#### Provided entries
————————

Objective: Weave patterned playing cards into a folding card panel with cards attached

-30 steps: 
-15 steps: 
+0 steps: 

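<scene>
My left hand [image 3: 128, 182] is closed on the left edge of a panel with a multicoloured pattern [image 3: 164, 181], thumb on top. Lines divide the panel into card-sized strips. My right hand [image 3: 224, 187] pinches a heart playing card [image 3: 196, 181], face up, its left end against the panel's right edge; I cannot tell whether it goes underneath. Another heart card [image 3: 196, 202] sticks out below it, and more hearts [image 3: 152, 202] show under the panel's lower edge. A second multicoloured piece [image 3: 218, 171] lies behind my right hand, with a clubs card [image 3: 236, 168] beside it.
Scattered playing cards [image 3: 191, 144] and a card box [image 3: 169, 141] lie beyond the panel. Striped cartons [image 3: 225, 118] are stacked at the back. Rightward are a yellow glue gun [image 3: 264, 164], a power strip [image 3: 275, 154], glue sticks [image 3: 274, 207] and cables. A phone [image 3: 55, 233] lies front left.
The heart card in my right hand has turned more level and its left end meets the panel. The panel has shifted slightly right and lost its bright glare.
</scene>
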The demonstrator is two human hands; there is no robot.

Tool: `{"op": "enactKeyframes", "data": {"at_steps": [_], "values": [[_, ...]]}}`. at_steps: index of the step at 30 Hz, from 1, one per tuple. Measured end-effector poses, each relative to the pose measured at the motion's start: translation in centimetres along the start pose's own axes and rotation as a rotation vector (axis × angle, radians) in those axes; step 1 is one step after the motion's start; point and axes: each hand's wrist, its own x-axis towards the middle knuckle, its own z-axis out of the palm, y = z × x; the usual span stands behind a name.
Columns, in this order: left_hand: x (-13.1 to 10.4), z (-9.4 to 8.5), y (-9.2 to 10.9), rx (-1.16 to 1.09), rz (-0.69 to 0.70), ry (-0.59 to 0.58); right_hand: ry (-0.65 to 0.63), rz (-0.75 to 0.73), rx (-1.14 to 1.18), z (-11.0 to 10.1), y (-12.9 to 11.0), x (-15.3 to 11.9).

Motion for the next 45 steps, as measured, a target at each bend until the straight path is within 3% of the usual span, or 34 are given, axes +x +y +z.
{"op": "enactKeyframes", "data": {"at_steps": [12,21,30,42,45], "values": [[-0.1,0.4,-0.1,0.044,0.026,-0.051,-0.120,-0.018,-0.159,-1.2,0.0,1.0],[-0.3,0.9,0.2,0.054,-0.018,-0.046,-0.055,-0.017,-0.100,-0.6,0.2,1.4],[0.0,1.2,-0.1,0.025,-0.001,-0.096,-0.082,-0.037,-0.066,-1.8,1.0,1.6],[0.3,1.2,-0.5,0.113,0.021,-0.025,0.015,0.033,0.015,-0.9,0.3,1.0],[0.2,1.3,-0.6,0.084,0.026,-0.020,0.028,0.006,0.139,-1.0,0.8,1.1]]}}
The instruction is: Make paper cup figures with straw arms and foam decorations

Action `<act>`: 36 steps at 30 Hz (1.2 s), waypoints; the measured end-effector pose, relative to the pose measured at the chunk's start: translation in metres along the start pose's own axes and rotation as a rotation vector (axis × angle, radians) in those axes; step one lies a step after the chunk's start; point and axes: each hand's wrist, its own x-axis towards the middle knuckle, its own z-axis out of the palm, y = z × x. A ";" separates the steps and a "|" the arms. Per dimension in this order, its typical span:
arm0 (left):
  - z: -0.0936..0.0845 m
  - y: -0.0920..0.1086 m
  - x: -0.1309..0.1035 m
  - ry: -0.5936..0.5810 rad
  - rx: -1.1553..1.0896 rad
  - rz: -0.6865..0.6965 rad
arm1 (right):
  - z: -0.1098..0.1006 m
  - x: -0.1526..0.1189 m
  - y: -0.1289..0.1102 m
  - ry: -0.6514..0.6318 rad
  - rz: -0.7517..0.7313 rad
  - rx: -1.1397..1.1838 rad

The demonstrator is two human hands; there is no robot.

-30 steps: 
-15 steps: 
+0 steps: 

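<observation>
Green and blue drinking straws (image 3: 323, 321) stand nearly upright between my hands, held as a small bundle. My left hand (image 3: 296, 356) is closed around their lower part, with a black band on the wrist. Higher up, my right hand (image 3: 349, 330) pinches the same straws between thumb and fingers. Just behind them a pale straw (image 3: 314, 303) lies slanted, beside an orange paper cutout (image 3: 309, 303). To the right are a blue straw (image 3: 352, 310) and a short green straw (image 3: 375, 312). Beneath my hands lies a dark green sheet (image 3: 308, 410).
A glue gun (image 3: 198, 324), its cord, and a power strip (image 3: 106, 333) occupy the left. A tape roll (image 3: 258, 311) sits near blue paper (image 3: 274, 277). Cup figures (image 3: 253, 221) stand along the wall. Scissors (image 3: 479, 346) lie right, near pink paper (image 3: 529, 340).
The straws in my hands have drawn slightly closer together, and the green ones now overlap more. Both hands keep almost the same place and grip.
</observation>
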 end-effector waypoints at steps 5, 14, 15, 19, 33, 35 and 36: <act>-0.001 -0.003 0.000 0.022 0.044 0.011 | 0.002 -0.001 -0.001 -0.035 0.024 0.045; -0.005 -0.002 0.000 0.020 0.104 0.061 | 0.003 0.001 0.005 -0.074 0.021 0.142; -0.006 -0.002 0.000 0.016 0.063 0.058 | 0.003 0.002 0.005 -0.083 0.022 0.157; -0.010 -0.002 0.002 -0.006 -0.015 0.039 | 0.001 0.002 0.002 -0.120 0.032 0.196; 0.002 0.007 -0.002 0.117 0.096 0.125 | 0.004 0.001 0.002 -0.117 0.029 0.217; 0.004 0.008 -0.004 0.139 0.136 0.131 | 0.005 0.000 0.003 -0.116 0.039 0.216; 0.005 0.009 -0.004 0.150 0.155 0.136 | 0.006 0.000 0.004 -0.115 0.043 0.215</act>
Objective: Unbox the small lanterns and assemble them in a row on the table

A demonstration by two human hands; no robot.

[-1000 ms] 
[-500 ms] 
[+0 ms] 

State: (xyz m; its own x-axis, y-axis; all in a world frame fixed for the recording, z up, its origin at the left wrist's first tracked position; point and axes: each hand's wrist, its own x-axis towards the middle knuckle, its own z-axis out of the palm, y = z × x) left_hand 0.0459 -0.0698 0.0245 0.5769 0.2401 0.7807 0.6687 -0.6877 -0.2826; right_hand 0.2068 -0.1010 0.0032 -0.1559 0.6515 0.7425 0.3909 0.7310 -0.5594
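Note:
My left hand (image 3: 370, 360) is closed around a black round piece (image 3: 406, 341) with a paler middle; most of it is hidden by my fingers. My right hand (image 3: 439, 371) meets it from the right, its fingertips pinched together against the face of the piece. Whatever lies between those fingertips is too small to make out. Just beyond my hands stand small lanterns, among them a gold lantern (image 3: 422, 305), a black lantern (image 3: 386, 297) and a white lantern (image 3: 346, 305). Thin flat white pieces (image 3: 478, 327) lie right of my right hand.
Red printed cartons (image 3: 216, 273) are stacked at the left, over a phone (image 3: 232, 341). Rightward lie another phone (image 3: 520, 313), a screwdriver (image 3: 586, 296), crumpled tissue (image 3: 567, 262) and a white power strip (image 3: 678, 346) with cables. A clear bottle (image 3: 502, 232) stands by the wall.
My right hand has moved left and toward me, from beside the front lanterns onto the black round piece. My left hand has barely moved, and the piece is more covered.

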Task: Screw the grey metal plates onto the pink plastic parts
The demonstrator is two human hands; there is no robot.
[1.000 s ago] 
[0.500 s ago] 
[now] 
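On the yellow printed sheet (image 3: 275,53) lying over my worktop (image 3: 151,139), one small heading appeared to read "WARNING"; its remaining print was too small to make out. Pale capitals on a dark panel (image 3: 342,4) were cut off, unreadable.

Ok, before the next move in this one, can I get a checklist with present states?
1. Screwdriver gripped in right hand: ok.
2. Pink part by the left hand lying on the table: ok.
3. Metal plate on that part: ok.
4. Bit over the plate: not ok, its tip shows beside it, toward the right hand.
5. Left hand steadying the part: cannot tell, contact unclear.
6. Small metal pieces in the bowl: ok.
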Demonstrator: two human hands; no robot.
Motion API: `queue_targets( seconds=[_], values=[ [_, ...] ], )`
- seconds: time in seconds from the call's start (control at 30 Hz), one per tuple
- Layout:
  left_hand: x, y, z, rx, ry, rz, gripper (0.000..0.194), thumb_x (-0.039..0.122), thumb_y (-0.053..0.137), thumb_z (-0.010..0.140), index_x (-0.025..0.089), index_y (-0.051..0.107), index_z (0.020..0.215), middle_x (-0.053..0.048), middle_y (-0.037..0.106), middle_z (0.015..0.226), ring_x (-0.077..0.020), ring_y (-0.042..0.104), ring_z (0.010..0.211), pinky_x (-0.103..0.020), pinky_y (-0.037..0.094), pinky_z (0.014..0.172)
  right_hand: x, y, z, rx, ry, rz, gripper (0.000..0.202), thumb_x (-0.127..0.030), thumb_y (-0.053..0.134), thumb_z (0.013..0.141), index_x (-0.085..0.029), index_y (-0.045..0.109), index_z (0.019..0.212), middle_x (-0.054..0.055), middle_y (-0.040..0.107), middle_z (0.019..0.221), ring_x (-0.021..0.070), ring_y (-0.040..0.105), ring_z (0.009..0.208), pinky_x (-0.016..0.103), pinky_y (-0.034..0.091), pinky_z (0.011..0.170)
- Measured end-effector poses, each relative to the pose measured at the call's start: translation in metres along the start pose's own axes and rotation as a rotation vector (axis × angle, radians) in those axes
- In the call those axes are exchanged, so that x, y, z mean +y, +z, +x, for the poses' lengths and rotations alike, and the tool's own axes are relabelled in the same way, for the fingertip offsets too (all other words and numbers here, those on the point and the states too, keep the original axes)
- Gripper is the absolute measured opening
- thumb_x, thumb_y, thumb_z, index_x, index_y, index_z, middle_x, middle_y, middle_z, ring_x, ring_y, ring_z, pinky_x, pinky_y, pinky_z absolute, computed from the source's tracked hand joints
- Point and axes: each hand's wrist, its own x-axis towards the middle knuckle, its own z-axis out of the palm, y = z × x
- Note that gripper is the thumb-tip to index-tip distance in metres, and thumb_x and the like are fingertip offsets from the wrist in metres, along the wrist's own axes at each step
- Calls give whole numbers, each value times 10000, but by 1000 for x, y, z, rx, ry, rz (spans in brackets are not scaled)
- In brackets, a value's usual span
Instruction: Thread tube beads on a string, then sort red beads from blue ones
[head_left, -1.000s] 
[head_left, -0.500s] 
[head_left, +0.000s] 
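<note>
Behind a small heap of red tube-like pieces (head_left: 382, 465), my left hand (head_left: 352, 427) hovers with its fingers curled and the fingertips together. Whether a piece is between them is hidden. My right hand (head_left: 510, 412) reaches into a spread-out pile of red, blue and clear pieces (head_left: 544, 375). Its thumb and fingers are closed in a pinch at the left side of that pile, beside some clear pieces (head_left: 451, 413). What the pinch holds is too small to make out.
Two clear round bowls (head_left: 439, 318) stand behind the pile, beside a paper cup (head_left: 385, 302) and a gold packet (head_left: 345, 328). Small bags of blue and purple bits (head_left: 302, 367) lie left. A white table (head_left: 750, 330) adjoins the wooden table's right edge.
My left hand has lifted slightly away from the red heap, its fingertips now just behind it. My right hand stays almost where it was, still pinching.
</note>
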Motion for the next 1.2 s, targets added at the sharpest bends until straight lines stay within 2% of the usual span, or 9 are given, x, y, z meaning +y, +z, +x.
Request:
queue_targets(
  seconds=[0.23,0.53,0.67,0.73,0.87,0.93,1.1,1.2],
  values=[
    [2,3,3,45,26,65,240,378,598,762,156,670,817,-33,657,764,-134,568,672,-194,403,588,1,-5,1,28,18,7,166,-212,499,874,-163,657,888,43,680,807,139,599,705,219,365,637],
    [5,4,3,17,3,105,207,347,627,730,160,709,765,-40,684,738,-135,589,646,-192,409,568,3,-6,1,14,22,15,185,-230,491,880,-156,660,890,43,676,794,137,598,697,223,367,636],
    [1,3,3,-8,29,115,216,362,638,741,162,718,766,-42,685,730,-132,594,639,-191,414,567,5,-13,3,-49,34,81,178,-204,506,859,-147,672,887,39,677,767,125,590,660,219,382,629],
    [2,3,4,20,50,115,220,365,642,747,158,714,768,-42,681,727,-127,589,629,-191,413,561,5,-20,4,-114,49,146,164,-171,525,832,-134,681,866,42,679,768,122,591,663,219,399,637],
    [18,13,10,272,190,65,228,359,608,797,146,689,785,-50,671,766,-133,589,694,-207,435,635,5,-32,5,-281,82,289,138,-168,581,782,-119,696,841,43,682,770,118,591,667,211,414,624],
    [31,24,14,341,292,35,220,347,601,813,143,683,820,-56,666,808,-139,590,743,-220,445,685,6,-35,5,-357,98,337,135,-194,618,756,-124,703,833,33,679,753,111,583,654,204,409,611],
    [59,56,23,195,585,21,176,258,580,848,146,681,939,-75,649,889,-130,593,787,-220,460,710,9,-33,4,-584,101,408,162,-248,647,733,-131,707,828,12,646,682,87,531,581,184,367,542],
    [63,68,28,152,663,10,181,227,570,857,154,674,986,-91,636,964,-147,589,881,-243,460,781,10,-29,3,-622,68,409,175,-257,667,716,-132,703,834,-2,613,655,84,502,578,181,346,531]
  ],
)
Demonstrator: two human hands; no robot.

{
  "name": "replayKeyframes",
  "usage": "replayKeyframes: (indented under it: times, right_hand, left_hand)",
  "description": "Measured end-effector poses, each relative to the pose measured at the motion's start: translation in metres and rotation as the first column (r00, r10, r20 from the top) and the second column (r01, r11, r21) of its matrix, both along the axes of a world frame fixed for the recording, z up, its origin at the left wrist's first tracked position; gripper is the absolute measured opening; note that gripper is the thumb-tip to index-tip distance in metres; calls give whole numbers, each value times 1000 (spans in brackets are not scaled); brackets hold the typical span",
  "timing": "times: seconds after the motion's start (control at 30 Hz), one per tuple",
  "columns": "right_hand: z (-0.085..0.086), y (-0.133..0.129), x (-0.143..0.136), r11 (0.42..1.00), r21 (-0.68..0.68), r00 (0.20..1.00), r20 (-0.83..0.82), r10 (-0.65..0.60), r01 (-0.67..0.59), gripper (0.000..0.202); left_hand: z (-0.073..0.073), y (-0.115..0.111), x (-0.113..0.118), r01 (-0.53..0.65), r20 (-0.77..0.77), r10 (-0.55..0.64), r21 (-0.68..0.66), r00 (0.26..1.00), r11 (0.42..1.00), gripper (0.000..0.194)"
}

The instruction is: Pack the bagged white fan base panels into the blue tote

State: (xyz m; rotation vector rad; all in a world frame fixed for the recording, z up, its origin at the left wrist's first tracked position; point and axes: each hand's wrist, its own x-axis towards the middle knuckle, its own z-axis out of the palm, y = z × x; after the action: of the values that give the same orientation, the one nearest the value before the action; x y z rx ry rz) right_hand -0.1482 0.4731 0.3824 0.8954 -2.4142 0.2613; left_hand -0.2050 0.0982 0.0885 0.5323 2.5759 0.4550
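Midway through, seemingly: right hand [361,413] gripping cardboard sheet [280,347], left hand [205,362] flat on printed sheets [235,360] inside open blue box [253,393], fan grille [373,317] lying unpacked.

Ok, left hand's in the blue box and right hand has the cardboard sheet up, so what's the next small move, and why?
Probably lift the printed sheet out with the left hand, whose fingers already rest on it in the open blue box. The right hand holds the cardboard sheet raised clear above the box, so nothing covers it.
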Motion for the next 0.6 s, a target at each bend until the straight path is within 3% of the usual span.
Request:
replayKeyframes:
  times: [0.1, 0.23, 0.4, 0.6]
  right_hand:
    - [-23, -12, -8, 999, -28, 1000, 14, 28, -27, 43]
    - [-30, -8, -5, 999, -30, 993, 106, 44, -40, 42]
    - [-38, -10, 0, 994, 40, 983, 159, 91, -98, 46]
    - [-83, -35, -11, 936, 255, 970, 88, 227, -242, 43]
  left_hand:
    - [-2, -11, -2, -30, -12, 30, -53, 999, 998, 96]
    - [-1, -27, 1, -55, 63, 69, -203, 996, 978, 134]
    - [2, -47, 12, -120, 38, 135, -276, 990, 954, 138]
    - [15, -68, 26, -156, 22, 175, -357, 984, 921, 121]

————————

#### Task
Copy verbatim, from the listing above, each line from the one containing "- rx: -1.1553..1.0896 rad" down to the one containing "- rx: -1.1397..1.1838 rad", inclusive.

#### Task answer
  - rx: -1.1553..1.0896 rad
  - rz: -0.6865..0.6965 rad
arm1 (right):
  - z: -0.1098..0.1006 m
  - x: -0.1526..0.1189 m
  - y: -0.1289..0.1102 m
  - ry: -0.6514..0.6318 rad
  - rz: -0.7517..0.7313 rad
  - rx: -1.1397..1.1838 rad

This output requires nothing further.